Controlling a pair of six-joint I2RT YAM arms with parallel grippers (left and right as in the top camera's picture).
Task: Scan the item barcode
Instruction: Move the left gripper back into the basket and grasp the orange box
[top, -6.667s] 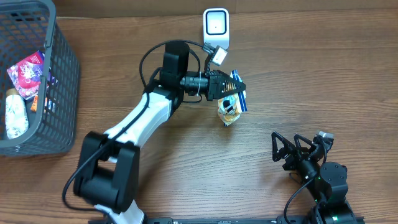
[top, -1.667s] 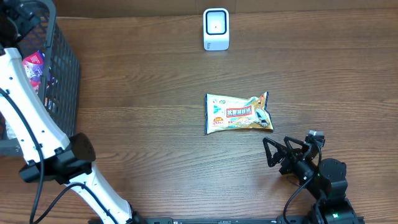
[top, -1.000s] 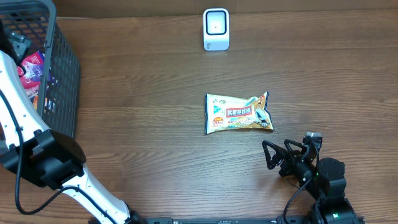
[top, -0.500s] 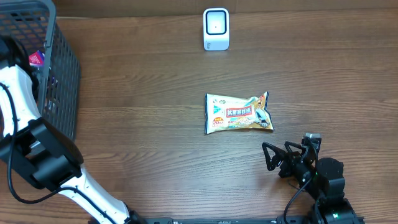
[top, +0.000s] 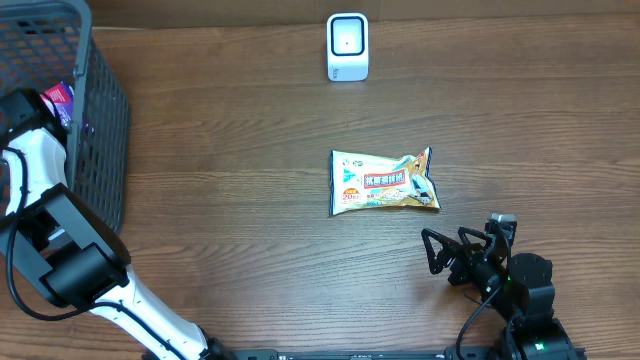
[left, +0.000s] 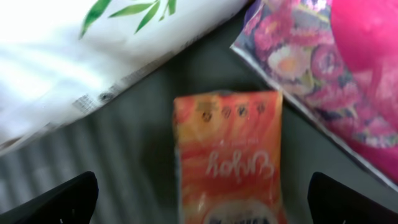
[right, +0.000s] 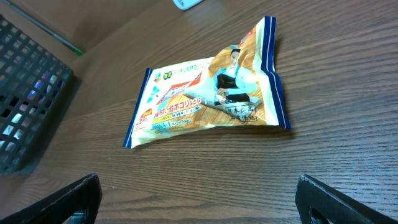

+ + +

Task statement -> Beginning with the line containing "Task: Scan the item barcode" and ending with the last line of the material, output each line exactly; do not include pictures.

Finished exercise ->
Task: Scan the item barcode
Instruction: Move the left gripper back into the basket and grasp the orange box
[top, -6.667s] 
[top, -1.667s] 
[top, -1.000s] 
[top, -0.500s] 
[top, +0.000s] 
[left, +0.000s] 
[right, +0.000s] 

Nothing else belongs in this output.